▸ EXERCISE PROMPT: Could you reproduce every entry that follows, exactly as shown?

▸ EXTRACTED RECORDS:
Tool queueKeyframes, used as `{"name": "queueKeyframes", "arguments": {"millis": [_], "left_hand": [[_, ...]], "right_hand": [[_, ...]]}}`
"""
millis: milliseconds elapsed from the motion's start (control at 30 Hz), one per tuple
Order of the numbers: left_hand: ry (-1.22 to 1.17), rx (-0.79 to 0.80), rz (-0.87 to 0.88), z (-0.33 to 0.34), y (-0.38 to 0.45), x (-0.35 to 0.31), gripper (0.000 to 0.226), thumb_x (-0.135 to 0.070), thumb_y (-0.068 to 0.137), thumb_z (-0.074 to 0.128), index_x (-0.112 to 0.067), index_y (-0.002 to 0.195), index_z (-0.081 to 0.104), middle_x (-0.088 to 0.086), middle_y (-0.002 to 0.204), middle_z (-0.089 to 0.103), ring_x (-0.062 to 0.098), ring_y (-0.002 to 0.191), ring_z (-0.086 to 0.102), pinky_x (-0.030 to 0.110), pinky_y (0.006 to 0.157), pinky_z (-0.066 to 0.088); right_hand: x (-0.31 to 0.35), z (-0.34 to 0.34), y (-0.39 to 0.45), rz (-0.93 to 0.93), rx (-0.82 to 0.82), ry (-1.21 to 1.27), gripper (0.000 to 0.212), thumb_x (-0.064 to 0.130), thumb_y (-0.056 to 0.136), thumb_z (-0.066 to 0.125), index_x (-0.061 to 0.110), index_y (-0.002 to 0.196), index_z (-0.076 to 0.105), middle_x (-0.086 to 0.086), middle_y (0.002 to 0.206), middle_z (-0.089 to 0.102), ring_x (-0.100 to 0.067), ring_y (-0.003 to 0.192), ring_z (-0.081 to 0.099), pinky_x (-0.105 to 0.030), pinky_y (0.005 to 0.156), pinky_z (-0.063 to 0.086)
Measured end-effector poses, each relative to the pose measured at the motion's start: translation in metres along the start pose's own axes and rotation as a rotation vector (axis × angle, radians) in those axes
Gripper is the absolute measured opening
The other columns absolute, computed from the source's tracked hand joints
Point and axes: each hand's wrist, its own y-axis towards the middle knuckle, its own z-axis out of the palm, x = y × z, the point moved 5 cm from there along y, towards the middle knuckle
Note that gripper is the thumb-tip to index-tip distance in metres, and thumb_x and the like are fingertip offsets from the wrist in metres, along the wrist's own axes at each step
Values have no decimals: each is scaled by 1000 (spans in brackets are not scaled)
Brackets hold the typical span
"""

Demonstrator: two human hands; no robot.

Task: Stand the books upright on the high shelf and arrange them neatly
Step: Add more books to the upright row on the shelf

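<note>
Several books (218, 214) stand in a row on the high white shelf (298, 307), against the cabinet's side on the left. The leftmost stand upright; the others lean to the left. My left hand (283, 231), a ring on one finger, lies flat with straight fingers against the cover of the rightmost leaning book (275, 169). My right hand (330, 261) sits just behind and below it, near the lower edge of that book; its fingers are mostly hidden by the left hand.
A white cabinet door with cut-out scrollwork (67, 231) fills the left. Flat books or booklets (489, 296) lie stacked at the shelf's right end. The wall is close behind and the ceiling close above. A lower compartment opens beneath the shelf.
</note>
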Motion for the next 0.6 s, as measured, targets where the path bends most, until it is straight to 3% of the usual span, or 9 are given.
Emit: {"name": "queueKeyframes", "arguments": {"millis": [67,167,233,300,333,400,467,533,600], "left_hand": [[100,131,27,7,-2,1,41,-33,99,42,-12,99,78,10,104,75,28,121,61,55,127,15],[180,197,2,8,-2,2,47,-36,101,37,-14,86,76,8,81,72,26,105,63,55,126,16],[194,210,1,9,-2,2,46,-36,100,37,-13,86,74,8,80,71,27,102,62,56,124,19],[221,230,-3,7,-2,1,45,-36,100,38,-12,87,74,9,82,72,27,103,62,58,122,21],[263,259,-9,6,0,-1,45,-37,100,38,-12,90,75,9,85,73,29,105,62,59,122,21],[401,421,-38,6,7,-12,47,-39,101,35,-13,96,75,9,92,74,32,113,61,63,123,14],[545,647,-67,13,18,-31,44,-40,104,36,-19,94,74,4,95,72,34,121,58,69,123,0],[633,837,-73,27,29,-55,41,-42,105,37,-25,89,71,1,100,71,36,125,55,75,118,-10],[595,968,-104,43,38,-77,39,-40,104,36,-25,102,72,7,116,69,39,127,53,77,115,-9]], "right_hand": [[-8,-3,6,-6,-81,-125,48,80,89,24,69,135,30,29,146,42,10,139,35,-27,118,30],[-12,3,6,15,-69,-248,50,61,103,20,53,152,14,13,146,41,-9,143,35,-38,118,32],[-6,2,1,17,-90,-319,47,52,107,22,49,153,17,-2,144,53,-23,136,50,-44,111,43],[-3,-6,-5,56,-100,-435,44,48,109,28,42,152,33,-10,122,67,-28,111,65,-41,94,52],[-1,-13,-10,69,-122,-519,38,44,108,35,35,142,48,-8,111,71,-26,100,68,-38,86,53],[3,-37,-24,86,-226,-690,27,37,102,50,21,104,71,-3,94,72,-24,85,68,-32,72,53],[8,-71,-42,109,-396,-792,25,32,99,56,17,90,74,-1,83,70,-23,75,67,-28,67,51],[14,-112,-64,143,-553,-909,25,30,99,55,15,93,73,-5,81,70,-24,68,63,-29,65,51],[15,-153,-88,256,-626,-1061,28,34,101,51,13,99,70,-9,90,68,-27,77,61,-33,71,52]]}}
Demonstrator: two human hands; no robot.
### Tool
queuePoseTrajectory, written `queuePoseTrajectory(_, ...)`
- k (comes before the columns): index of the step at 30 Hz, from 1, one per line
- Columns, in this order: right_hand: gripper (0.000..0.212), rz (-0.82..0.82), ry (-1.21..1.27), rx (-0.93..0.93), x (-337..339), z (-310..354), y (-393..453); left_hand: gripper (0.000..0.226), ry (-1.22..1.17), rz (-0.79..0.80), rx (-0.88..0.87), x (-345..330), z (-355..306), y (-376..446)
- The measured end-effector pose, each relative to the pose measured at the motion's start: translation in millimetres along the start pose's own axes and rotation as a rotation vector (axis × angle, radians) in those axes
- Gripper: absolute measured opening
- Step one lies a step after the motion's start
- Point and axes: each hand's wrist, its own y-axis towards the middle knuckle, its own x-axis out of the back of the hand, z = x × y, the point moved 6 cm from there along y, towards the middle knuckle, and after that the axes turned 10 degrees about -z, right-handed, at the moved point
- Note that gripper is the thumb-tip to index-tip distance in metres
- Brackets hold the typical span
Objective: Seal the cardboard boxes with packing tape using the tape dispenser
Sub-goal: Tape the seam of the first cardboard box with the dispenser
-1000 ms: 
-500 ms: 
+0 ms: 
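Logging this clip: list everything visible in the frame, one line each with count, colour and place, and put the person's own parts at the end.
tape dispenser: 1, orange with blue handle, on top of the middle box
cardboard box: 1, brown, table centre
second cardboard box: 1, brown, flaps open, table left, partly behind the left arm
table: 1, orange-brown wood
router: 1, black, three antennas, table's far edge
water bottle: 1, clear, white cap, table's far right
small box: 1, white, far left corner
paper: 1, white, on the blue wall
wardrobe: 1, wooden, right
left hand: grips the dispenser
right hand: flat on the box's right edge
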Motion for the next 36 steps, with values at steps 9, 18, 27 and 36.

▸ COMPLETED TASK:
Tool queueKeyframes, used as `{"name": "queueKeyframes", "arguments": {"millis": [_], "left_hand": [[_, ...]], "right_hand": [[_, ...]]}}`
"""
millis: milliseconds elapsed from the motion's start (control at 30 Hz), one per tuple
Order of the numbers: left_hand: ry (-1.22 to 1.17), rx (-0.79 to 0.80), rz (-0.87 to 0.88), z (-0.33 to 0.34), y (-0.38 to 0.45), x (-0.35 to 0.31), gripper (0.000 to 0.226), thumb_x (-0.135 to 0.070), thumb_y (-0.068 to 0.137), thumb_z (-0.074 to 0.128), index_x (-0.112 to 0.067), index_y (-0.002 to 0.195), index_z (-0.081 to 0.104), middle_x (-0.088 to 0.086), middle_y (-0.002 to 0.204), middle_z (-0.089 to 0.103), ring_x (-0.062 to 0.098), ring_y (-0.002 to 0.191), ring_z (-0.086 to 0.102), pinky_x (-0.030 to 0.110), pinky_y (0.006 to 0.157), pinky_z (-0.066 to 0.088); right_hand: x (-0.31 to 0.35), z (-0.34 to 0.34), y (-0.39 to 0.45), rz (-0.93 to 0.93), rx (-0.82 to 0.82), ry (-1.21 to 1.27), gripper (0.000 to 0.212), thumb_x (-0.064 to 0.130), thumb_y (-0.056 to 0.136), thumb_z (-0.066 to 0.125), index_x (-0.061 to 0.110), index_y (-0.002 to 0.196), index_z (-0.076 to 0.105), middle_x (-0.086 to 0.086), middle_y (0.002 to 0.206), middle_z (-0.089 to 0.102), ring_x (-0.100 to 0.067), ring_y (-0.003 to 0.192), ring_z (-0.081 to 0.099), pinky_x (-0.105 to 0.030), pinky_y (0.005 to 0.156), pinky_z (-0.063 to 0.086)
Measured end-effector poses, each relative to the pose measured at the motion's start: translation in metres along the start pose's own axes and rotation as a rotation vector (axis × angle, radians) in those axes
Gripper is the absolute measured opening
The other columns absolute, computed from the source's tracked hand joints
Point and axes: each hand's wrist, its own y-axis towards the middle knuckle, its own z-axis out of the palm, x = y × z, the point moved 5 cm from there along y, towards the middle knuckle
Note that gripper is the thumb-tip to index-tip distance in metres, and thumb_x and the like are fingertip offsets from the wrist in metres, along the wrist's own axes at each step
Values have no decimals: each is scaled by 1000 (spans in brackets are not scaled)
Brackets hold the typical span
"""

Demonstrator: two human hands; no robot.

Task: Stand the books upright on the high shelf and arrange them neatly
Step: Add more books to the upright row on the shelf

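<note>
Several books (218, 214) stand in a row on the high white shelf (298, 307), against the cabinet's side on the left. The leftmost stand upright; the others lean to the left. My left hand (283, 231), a ring on one finger, lies flat with straight fingers against the cover of the rightmost leaning book (275, 169). My right hand (330, 261) sits just behind and below it, near the lower edge of that book; its fingers are mostly hidden by the left hand.
A white cabinet door with cut-out scrollwork (67, 231) fills the left. Flat books or booklets (489, 296) lie stacked at the shelf's right end. The wall is close behind and the ceiling close above. A lower compartment opens beneath the shelf.
</note>
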Motion for the next 0.6 s, as measured, targets where the path bends most, until it is straight to 3% of the usual span, or 9 are given.
Emit: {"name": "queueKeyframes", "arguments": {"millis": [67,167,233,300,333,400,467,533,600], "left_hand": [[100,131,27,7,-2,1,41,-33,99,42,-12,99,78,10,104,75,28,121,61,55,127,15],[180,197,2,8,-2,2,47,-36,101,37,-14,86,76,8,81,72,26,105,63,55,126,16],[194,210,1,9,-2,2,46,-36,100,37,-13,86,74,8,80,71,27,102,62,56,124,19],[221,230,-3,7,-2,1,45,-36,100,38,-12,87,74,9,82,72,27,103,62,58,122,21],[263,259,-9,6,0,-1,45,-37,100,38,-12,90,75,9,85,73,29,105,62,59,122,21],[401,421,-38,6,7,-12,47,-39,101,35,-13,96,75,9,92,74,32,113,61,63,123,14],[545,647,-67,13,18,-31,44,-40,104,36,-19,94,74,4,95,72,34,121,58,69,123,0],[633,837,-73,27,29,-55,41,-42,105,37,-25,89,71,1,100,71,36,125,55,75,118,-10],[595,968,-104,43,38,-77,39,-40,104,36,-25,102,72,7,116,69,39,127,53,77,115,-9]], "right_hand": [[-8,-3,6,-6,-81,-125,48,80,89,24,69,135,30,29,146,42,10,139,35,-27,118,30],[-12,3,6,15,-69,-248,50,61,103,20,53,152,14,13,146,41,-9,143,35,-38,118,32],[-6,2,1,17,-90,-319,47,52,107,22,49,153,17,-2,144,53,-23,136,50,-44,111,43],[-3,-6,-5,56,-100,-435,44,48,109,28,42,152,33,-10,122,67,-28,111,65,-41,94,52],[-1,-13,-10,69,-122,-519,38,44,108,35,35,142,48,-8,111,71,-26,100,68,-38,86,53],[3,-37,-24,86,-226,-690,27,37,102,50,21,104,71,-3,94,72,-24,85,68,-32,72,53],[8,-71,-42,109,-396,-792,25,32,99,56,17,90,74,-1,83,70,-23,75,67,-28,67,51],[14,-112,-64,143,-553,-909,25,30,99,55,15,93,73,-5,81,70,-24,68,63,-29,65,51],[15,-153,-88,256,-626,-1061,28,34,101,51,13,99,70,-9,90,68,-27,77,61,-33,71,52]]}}
Demonstrator: two human hands; no robot.
### Tool
queuePoseTrajectory, written `queuePoseTrajectory(_, ...)`
- k (comes before the columns): index of the step at 30 Hz, from 1, one per line
- Columns, in this order: right_hand: gripper (0.000..0.212), rz (-0.82..0.82), ry (-1.21..1.27), rx (-0.93..0.93), x (-337..339), z (-310..354), y (-393..453); left_hand: gripper (0.000..0.226), ry (-1.22..1.17), rz (-0.79..0.80), rx (-0.88..0.87), x (-345..330), z (-355..306), y (-376..446)
- The measured end-effector pose, each relative to the pose measured at the motion's start: translation in millimetres along the start pose's own axes and rotation as a rotation vector (axis × angle, radians) in those axes
- Gripper: absolute measured opening
- Step one lies a step after the motion's start
- Point and axes: each hand's wrist, its own y-axis towards the middle knuckle, its own x-axis out of the back of the hand, z = x × y, the point moved 6 cm from there along y, towards the middle knuckle, and after that the axes turned 10 degrees about -z, right-handed, at the moved point
- Note that gripper is the thumb-tip to index-tip distance in metres
- Brackets hold the typical span
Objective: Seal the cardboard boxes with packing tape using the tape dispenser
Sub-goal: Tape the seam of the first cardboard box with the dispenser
-1000 ms: 
-500 ms: 
+0 ms: 
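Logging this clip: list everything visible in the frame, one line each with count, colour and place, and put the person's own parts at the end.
tape dispenser: 1, orange with blue handle, on top of the middle box
cardboard box: 1, brown, table centre
second cardboard box: 1, brown, flaps open, table left, partly behind the left arm
table: 1, orange-brown wood
router: 1, black, three antennas, table's far edge
water bottle: 1, clear, white cap, table's far right
small box: 1, white, far left corner
paper: 1, white, on the blue wall
wardrobe: 1, wooden, right
left hand: grips the dispenser
right hand: flat on the box's right edge
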Motion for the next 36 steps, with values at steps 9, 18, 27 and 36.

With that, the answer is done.